Politica fiscale e monetaria alle prese con il cambio di fase

Dopo mesi di battaglia è forse giunto il momento di iniziare a ridurre i mezzi impiegati. Potremmo riassumere in questa maniera quanto sta per accadere sul fronte della politica monetaria, ma anche sul fronte della politica fiscale.

Andiamo con ordine. Passata la fase più acuta dell’emergenza economica scatenata dalla pandemia, le banche centrali, da qualche mese, hanno cominciato a ragionare su tempi e modi di rientro dai corposi piani di quantitative easing utilizzati dalla primavera dell’anno scorso, un impegno che, solo contando USA, Eurozona e Giappone, ha raggiunto un valore di circa 9 trilioni di dollari. Ora il dibattito comincia a dare i suoi frutti.

Nel Beige Book della FED diffuso a metà della settimana scorsa si legge che, pur ammettendo che la ripresa statunitense non è più così brillante come qualche mese fa, la maggioranza del board considera plausibile l’inizio del rientro dal QE – il cosiddetto tapering – entro la fine del 2021. In un’intervista al Wall Street Journal il governatore della Fed di Atlanta, Raphael Bostic, è stato ancora più esplicito: la decisione non sarà presa a settembre, dice, ma la FED è ancora nella possibilità di attivare il tapering entro dicembre (la data che gira è quella della riunione di novembre).

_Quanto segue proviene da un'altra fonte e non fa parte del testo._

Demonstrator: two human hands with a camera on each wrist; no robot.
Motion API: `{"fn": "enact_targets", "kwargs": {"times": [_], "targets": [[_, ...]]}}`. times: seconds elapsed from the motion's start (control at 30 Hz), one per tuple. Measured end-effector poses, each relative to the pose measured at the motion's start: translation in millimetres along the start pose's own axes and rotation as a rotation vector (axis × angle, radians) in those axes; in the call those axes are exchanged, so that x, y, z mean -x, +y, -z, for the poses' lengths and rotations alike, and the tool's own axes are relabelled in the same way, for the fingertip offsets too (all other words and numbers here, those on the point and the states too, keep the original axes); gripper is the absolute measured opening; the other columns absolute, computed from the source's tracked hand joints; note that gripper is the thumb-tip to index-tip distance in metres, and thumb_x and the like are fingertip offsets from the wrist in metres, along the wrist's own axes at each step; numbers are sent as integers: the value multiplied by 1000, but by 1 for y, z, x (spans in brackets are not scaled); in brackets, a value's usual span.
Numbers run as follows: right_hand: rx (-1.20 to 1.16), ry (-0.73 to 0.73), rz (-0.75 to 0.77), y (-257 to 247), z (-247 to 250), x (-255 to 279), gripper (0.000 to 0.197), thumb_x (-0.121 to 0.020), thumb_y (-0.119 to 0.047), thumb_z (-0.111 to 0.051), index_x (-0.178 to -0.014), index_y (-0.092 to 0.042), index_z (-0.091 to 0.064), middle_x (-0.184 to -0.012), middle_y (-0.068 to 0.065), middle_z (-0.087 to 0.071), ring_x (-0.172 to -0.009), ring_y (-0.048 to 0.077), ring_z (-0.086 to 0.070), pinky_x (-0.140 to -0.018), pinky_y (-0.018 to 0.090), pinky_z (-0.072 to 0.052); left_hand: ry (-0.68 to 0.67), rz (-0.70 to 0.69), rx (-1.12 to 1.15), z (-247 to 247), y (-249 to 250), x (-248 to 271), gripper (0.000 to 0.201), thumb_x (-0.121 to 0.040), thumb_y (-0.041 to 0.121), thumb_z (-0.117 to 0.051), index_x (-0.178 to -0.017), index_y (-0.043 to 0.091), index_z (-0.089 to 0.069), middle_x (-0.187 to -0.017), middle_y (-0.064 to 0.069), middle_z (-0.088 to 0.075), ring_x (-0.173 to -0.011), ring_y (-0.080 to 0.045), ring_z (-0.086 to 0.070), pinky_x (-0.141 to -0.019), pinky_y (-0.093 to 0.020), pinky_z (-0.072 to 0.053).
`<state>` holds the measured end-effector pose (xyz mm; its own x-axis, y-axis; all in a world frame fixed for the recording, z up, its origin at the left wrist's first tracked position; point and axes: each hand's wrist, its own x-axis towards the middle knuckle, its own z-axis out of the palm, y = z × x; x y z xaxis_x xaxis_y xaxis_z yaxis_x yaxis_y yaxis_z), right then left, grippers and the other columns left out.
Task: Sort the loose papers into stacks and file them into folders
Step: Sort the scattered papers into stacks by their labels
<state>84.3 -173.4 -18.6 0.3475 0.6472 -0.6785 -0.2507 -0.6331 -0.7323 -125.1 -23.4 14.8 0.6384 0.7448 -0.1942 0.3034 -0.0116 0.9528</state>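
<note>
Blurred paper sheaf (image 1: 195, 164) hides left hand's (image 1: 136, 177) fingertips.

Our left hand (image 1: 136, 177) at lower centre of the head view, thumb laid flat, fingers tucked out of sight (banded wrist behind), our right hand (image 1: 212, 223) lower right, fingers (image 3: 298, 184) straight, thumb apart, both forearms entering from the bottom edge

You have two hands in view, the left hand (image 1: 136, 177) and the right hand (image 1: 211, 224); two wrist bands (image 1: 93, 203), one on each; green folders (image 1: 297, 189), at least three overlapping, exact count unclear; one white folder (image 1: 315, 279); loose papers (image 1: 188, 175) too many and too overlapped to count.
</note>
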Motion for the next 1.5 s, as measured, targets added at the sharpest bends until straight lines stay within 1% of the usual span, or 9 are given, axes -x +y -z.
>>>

Tapering non è certo la parola che utilizzerebbe la governatrice della banca centrale europea per spiegare la manovra annunciata giovedì scorso da Francoforte. Chiamiamolo perciò rimodulazione del PEPP – il programma di acquisto titoli studiato per la crisi pandemica – ma al di la delle parole è un chiaro segnale di inizio di rientro dalla fase ultra espansiva.

Andrew Bailey, governatore della Banca d’Inghilterra, ha recentemente ammesso che il board dell’istituto londinese è diviso tra chi vede già presenti le condizioni minime per avviare il tapering e chi rimane più prudente. Aggiungendo poi di aderire alla prima corrente di pensiero. Ad agosto non si è deciso nulla, ma le mosse di BCE e FED daranno anche alla BoE il coraggio necessario per iniziare il processo di “normalizzazione”.

Dalla Gran Bretagna arrivano anche i primi segnali di movimento da parte della politica fiscale. Si, perchè anche sul fronte dei governi sta per arrivare il momento nel quale decidere se la fase di emergenza economica può ritenersi superata o meno. E se la risposta sarà affermativa occorrerà iniziare a pensare a come gestire la mole di debito accumulato in questo anno e mezzo. Il governo guidato da Boris Johnson ha dato le sue prime risposte: via il programma di sostegno ai salari e via al primo rialzo delle tasse. Eh si, occorre prepararsi. Con l’obiettivo di rimpolpare le casse del sistema sanitario nazionale, al semicollasso dopo 18 mesi di pandemia, Johnson ha annunciato un piano da 36 miliardi di sterline in tre anni. Un incremento di 1,25 punti percentuali della tassazione dei dividendi ed un aumento del contributo sanitario a partire dal 2022. Una decisione arrivata pochi giorni dopo l’annuncio da parte di Rishi Sunak, il ministro delle finanze, di piano triennale di revisione della spesa – si, proprio lei, la spending review – per riportare sul sentiero della sostenibilità i conti pubblici.

Resa più complessa da importanti scadenze elettorali (Germania in autunno, Francia nella prossima primavera ed Italia chissà), anche a latitudini più basse si dovrà prima o poi cominicare a metter mano alla politica fiscale, riaprendo inesorabilmente il discorso parametri europei, su cui già si cominicia a ragionare.

Il cambio di fase per la politica monetaria e fiscale è dietro l’angolo. Gestirla e comunicarla sarà la grande sfida dei prossimi mesi. Operatori economici e mercati finanziari osservano con attenzione.